TASK BRIEF
All lines below containing the string "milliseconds" are to be copied.

# # # # # # #

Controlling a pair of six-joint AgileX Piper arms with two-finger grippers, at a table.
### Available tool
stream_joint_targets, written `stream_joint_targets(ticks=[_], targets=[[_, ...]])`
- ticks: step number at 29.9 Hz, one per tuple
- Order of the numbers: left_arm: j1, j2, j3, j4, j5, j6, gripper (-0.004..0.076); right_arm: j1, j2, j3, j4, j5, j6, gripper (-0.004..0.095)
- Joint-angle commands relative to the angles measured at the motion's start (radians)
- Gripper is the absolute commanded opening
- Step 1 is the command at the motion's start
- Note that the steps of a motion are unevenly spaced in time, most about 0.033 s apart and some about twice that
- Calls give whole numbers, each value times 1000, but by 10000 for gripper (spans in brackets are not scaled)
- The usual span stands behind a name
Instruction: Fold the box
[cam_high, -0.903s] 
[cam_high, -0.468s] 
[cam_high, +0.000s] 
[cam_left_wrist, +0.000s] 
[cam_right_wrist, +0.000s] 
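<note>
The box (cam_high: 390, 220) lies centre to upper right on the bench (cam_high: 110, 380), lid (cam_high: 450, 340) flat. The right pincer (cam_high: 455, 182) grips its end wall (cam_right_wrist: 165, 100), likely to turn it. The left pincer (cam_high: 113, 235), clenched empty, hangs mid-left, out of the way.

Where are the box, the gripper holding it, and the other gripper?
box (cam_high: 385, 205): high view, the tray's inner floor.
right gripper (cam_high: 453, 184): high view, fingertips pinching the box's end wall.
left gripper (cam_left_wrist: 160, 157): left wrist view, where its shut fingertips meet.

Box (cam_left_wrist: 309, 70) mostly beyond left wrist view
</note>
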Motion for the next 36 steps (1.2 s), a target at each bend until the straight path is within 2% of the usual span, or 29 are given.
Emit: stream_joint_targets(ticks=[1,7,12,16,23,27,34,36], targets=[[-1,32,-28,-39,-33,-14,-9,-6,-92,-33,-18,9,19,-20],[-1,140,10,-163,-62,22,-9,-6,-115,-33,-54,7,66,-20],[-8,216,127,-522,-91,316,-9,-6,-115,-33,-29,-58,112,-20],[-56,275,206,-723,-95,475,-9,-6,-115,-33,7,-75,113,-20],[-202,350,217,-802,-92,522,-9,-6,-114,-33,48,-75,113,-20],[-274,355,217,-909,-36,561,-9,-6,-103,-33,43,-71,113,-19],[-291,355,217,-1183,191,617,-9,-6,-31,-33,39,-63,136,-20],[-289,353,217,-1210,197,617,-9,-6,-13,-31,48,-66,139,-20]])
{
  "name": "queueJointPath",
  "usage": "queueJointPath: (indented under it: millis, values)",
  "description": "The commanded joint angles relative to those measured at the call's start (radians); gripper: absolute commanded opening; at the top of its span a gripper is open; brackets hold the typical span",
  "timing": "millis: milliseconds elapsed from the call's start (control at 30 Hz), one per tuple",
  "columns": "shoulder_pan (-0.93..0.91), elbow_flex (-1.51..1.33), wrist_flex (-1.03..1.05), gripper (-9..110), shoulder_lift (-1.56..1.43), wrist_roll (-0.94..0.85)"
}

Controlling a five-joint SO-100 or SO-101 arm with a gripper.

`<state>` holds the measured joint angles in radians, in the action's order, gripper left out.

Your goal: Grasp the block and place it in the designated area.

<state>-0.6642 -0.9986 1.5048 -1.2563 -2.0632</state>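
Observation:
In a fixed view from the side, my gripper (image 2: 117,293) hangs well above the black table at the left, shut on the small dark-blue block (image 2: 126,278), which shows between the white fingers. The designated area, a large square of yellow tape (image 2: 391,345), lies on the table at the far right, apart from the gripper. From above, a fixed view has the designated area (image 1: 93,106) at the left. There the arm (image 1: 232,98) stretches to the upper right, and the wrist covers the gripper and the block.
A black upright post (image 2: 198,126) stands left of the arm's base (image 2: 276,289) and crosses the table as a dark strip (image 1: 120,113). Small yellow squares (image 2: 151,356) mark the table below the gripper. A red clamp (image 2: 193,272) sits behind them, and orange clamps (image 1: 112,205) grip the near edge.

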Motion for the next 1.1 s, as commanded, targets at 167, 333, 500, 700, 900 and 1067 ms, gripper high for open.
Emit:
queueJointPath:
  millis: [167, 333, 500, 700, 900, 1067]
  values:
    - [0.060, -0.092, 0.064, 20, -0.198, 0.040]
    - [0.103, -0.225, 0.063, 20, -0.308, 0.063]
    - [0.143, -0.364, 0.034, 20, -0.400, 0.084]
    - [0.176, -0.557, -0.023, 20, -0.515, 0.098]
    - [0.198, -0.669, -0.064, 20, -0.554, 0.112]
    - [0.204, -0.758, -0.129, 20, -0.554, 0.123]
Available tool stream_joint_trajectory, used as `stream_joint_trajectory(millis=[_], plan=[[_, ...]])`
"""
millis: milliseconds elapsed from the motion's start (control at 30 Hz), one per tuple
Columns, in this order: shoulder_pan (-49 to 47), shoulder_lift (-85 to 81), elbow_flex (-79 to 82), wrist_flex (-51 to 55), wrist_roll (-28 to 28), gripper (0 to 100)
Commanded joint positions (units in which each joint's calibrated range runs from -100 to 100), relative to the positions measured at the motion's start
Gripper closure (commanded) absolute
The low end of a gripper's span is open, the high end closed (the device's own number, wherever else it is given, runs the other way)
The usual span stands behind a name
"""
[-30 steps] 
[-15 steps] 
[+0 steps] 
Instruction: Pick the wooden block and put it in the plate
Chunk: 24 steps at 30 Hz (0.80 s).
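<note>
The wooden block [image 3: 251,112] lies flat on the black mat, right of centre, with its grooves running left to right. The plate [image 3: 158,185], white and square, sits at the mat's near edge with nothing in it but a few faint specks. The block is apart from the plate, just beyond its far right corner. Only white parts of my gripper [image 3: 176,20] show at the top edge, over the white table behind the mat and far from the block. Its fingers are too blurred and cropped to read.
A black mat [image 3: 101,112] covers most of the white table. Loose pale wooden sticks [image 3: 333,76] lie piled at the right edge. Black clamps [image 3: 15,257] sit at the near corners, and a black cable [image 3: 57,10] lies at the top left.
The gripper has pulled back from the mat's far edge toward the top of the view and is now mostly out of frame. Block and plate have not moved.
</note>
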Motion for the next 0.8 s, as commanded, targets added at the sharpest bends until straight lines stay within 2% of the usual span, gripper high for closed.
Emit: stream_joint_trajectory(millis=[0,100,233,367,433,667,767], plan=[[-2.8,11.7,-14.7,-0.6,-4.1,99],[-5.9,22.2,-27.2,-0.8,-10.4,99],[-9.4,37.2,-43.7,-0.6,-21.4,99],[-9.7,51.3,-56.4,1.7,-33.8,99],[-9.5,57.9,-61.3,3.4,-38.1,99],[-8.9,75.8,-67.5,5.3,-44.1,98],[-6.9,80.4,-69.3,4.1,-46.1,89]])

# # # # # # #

ANSWER FOR THE TASK
  "timing": "millis: milliseconds elapsed from the call's start (control at 30 Hz), one per tuple",
millis: milliseconds elapsed from the motion's start (control at 30 Hz), one per tuple

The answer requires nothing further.